A new way of creating a neural network using specially formulated memristors has been described by a team of researchers from Stony Brook University and the University of California Santa Barbara. The process has the potential to place an entire neural network on a single chip:
The system produced by the authors here involved only a 12-by-12 grid of memristors, so it's pretty limited in capacity. But Robert Legenstein, from Austria's Graz University of Technology, writes in an accompanying perspective that "If this design can be scaled up to large network sizes, it will affect the future of computing."

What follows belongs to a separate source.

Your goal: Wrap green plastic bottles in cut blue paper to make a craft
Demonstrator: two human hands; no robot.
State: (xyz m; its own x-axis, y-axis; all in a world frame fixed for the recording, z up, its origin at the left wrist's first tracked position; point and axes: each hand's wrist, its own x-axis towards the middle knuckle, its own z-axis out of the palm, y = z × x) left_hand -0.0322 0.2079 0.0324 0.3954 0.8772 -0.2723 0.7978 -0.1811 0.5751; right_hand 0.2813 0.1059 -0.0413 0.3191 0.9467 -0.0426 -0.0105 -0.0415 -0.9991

That's because there are still many challenges where a neural network can easily outperform traditional computing hardware—and do so at a fraction of the energy cost. Even on a 30 nm process, it would be possible to place 25 million cells in a square centimeter, with 10,000 synapses on each cell. And all that would dissipate about a Watt.
Training and operation of an integrated neuromorphic network based on metal-oxide memristors [abstract]
(Score: 3, Interesting) by Immerman on Thursday May 07 2015, @11:32PM
Seems like it should be possible, so long as you don't care about perfect accuracy. You'd probably have to include some auxiliary circuitry though to use the crossbar wiring to measure the resistance of each memsistor and then export it to an external medium (probably digital) at the desired level of precision. You could then imprint the same state on a new chip (or the same one, if it stopped operating properly). Of course since you're dealing with analog components there would always be some "noise" inherent in the reading/imprinting process, so you'd never get *exactly* the same state you started with, but you could probably get close enough to receive substantially the same functionality.
On the plus side you could also potentially use the same data to manufacture "hardwired" neural nets using standard resistors to mimic the state of an optimally-trained neural network.